Article Preview
Top1. Introduction
Cloud Computing environment is accessed via the internet, which enables end-users to access a range of distributed resources and web services over a network. It can give several clients access to secure shared data at the same time by tokenizing the data during transmission or when it is processed (Zhang, Cheng & Boutaba, 2010; Asma, Chaurasia & Mokhtar, 2012). Cloud vendors (providers) provide a certain level of security for client data; however, clients of cloud services may also need to implement their own security features for peace of mind. When clients add their own security features, this obviously increases the complexity of each application logic in the cloud computing environment as well as that of the physical distributed system itself. There are several security aspects that are in place/time that attempt to ensure the security of cloud services (Look, 2011; The Apache Software Foundation, 2016; Apache Axis, 2016), but access to the base code of the services being protected is required and these aspects are usually controlled by the cloud services vendor (e.g., Amazon Web Service (AWS), Microsoft Azure, etc.)
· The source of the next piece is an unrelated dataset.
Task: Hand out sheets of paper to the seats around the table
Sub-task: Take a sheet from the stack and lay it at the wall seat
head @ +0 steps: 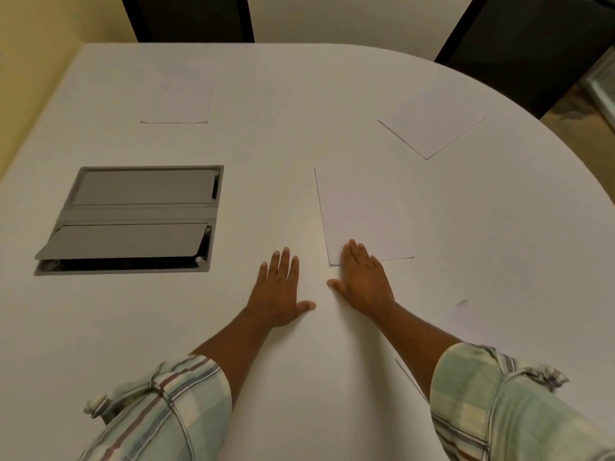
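left hand (279,292) flat, open, palm down on table (100,327), grips nothing. right hand (362,279) open, fingertips pressing near edge of middle sheet (366,214); long axis runs away from the person. step: likely sliding it outward; next needs a steady push. beyond, right sheet (432,123) lies skewed and left sheet (179,94) square, by chairs (532,44).

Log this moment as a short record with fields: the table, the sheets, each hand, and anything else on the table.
table: white table, rounded on the right
sheets laid out: far left sheet; far right sheet; middle sheet
right hand: right hand flat, fingers on the middle sheet's near edge
left hand: left hand flat on bare table, holding nothing
other: grey cable box set in the table, near flap raised
chairs: two dark chairs at the far edge
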### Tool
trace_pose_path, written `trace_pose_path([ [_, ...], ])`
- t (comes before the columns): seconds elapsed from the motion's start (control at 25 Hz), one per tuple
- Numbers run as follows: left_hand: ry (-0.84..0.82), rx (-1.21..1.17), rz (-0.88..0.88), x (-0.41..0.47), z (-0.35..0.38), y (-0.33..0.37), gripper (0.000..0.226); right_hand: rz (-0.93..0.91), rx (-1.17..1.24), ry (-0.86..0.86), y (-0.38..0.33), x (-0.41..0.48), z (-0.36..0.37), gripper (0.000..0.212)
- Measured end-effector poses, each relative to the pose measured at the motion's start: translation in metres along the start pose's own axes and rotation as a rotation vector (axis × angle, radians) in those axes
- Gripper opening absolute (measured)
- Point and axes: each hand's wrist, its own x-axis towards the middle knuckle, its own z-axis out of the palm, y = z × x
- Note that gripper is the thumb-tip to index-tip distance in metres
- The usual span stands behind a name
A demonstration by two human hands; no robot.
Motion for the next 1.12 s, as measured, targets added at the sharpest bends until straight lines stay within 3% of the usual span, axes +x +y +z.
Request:
trace_pose_path([
  [0.52,0.034,0.006,0.021,0.001,0.007,-0.004,0.116,-0.029,-0.112,0.202,-0.013,0.018,0.001,0.018],
  [0.8,-0.052,0.005,-0.002,-0.002,-0.005,0.006,0.118,0.08,0.037,0.302,-0.02,0.002,-0.008,0.025],
  [0.88,-0.116,-0.039,0.005,-0.006,-0.015,0.008,0.107,0.073,0.098,0.317,-0.024,-0.013,-0.01,0.02],
  [0.96,-0.127,-0.336,-0.032,-0.01,-0.029,0.008,0.079,0.065,0.136,0.338,-0.03,-0.03,-0.01,0.019],
  [1.04,-0.043,-0.883,-0.193,-0.023,-0.043,0.011,0.047,0.034,0.168,0.356,-0.038,-0.051,-0.011,0.022],
  [1.12,0.07,-1.347,-0.4,-0.043,-0.046,0.018,0.035,-0.06,0.159,0.37,-0.045,-0.074,-0.008,0.028],
])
Cloud computing offers a variety of ways to manage how data flows across a plethora of applications on the web. Cloud computing is relatively new and the range of cloud services is still growing but there is already a wide range of tools available that support the development and deployment of web applications. However, these tools have some serious drawbacks, particularly with respect to ensuring the security aspect of client applications. They are almost completely static and thus do not support the dynamic adaptation of cloud services (Powell, Stembridge and Yuan, 2012). This is unfortunate to say the least as the cloud computing environment is very dynamic. However, due to the quality of the existing support tools, it cannot easily take on new features and it is difficult to reuse some applications or crosscutting concerns already on the cloud logic for different purposes. Cloud computing has to deal with a number of security aspects related to encryption, authentication, denial-of-services attacks, access control and privacy threats (Alani, 2014). The ways in which these are dealt with are usually defined and set when developing or deploying a cloud application and this means that they cannot be altered when the application is running in the cloud. Additionally, cloud services are tightly coupled to cloud applications logic. For instance, when data security involves encrypting the data there is also a need for suitable and well-defined security aspects to be in place for safe and effective data sharing. Ensuring that this is the case, is made more complicated by the highly complex nature of the cloud.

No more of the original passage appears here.